#### Task:
If a line in the listing below includes the word "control", pick it out.

——————

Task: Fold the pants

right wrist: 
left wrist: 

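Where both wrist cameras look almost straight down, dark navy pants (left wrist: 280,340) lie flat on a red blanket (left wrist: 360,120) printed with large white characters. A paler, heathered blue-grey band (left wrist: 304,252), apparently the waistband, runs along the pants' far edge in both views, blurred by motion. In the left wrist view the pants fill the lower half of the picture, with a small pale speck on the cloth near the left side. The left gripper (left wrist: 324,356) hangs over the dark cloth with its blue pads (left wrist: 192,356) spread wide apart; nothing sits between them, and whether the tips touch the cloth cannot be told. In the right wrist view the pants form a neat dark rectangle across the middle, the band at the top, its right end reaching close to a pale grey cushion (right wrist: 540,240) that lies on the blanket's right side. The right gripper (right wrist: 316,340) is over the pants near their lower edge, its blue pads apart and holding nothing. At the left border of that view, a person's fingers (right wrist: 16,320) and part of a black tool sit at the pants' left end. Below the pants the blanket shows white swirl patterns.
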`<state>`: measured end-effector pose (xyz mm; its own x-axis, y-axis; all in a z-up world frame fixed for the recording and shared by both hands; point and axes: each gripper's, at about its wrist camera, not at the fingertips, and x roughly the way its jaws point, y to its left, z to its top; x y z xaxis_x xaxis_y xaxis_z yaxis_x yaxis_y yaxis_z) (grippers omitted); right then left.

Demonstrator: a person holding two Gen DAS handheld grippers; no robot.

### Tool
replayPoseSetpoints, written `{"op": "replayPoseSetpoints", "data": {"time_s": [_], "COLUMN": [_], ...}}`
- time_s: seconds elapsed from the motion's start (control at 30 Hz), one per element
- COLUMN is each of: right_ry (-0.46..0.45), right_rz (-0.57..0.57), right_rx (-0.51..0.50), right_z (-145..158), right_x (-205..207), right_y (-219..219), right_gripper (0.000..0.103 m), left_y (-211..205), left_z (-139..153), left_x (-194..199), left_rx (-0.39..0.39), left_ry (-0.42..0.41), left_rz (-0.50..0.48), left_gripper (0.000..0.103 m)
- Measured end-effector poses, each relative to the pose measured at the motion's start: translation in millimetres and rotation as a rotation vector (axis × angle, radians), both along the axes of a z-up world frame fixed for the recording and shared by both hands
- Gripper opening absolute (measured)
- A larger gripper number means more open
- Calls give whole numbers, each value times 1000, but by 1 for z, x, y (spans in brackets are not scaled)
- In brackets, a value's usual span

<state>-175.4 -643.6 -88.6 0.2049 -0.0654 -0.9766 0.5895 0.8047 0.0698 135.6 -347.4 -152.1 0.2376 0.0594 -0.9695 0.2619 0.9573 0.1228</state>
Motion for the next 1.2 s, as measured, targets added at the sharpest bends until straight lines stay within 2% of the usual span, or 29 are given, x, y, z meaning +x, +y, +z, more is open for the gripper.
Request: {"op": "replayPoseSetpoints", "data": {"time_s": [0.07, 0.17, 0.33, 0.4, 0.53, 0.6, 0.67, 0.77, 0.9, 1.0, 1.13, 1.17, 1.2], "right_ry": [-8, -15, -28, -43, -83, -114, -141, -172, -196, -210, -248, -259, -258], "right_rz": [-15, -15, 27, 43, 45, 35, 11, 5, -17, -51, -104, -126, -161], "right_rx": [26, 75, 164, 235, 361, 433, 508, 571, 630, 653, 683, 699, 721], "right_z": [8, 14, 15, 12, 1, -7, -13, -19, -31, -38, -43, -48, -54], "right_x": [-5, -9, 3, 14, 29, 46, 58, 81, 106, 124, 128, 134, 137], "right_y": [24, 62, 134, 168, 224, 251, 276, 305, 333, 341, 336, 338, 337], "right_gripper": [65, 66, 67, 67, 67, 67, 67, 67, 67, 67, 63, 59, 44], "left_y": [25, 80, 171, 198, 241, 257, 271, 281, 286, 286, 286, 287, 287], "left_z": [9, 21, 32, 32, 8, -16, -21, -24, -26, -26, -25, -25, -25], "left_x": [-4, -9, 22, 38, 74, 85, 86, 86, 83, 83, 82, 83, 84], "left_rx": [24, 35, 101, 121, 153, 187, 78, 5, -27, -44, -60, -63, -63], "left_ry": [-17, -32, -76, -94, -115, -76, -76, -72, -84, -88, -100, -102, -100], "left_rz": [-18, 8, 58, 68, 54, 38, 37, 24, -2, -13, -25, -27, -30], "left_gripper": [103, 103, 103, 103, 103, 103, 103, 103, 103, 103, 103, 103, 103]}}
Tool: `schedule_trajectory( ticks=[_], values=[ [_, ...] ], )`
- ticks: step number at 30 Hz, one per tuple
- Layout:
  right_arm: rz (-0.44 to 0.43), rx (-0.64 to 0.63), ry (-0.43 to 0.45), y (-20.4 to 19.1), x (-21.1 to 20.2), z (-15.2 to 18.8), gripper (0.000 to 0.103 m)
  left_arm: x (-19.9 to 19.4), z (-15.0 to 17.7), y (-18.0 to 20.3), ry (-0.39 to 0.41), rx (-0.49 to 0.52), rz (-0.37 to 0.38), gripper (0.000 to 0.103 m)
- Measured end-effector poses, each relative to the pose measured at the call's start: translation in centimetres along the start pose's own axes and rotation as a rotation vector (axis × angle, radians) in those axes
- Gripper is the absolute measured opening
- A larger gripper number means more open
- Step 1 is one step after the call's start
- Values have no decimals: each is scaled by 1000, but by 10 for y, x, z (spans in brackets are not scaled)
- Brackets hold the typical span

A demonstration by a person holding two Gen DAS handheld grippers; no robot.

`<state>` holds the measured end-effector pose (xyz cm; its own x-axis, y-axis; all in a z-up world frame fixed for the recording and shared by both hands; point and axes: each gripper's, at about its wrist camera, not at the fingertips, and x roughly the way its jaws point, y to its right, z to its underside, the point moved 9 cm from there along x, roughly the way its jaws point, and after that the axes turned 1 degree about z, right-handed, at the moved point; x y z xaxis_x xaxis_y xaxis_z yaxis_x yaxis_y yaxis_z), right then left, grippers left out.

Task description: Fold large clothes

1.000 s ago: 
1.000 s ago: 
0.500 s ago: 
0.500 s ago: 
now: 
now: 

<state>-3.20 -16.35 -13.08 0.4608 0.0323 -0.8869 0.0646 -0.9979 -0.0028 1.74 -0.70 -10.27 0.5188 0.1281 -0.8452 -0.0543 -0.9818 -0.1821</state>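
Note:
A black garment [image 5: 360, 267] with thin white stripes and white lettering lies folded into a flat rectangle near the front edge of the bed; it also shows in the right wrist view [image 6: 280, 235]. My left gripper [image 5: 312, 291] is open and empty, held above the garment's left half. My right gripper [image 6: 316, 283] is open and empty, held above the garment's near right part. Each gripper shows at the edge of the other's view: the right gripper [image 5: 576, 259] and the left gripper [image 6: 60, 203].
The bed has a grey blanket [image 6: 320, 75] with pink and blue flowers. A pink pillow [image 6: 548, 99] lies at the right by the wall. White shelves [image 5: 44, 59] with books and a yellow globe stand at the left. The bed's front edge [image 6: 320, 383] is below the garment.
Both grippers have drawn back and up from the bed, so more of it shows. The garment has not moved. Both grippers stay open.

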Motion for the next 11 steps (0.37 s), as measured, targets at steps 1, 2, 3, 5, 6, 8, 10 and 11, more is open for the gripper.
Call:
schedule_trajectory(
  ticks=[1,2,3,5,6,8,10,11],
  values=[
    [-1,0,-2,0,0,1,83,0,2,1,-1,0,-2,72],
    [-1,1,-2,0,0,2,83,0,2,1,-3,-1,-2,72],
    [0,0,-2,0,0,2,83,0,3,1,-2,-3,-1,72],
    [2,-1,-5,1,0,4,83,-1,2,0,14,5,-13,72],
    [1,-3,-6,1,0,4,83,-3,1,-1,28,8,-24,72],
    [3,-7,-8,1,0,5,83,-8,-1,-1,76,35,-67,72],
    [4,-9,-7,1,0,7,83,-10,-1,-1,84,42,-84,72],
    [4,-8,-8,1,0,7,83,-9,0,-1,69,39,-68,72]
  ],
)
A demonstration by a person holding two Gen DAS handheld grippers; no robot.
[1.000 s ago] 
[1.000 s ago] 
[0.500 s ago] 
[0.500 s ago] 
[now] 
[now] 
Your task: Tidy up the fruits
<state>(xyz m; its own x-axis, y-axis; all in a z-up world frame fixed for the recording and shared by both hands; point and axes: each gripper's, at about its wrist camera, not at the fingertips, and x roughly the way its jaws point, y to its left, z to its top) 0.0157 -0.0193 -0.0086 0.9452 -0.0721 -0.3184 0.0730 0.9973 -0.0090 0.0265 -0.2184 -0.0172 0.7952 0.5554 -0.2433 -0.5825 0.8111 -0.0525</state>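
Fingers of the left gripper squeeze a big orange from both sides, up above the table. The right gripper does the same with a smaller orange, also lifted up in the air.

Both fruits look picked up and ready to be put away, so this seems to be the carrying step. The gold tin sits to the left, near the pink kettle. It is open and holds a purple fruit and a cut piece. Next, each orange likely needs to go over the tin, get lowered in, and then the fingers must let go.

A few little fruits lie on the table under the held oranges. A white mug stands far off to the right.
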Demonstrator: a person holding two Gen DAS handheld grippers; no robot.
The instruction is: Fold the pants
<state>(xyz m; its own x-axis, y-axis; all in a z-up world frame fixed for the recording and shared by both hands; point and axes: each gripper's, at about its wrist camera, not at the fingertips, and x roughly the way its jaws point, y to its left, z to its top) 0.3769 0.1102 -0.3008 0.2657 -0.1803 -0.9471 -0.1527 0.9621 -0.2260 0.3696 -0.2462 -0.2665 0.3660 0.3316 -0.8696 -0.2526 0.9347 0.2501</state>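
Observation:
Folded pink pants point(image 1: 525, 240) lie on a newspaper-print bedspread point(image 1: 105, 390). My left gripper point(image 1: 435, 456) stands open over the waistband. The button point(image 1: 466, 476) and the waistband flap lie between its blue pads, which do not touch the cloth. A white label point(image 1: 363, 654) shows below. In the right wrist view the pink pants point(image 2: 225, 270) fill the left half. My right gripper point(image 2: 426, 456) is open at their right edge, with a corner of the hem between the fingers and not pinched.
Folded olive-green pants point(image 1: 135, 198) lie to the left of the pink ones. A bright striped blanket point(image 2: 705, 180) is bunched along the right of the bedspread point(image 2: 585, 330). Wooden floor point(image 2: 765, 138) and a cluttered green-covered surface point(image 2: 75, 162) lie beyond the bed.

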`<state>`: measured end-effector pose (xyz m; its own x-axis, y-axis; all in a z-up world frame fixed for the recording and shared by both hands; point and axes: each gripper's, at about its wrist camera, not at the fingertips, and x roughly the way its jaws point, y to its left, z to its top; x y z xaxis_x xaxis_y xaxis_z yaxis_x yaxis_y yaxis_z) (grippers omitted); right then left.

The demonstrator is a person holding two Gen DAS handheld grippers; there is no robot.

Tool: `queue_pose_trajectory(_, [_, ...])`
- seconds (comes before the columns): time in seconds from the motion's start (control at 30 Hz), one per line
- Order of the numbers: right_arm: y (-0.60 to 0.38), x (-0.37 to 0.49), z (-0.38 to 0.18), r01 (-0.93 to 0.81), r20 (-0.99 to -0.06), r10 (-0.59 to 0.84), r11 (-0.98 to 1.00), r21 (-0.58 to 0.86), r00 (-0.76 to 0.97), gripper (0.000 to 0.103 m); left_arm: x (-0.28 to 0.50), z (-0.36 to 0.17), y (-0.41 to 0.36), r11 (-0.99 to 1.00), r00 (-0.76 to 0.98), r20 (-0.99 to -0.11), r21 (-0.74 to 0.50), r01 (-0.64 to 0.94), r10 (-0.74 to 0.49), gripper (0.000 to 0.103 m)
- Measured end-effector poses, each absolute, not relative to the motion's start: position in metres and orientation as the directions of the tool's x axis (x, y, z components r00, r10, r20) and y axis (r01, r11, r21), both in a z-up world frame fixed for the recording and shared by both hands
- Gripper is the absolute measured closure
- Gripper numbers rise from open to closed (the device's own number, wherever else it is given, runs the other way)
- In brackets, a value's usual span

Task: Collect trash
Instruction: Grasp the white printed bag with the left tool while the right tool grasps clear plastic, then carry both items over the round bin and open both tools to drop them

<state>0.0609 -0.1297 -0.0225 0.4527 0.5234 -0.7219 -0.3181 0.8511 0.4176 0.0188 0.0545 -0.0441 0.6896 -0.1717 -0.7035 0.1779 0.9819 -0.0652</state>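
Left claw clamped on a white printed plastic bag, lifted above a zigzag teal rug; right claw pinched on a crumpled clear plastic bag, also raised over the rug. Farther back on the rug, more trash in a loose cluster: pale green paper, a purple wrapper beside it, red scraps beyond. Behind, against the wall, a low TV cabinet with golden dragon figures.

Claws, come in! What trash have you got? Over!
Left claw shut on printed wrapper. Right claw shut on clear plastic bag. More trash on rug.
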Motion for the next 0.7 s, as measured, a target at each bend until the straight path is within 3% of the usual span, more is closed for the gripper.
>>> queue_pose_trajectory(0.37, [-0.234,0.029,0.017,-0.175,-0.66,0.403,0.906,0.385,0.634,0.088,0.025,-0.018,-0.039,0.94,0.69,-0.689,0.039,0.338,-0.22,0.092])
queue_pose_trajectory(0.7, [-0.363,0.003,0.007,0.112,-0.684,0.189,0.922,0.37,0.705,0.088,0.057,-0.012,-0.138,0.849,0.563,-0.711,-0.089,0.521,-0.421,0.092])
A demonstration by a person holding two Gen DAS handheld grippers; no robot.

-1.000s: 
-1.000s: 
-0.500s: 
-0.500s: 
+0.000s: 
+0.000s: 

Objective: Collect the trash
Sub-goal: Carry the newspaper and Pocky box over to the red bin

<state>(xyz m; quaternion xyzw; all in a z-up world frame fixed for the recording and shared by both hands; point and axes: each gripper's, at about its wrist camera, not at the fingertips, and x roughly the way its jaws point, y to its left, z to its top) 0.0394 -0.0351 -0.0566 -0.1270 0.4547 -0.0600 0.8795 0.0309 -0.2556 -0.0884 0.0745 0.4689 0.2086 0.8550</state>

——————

#### Response:
- time_s: seconds elapsed from the motion's start (control at 30 Hz), one per element
- seconds (comes before the columns): time in seconds from the motion's start (control at 30 Hz), one per line

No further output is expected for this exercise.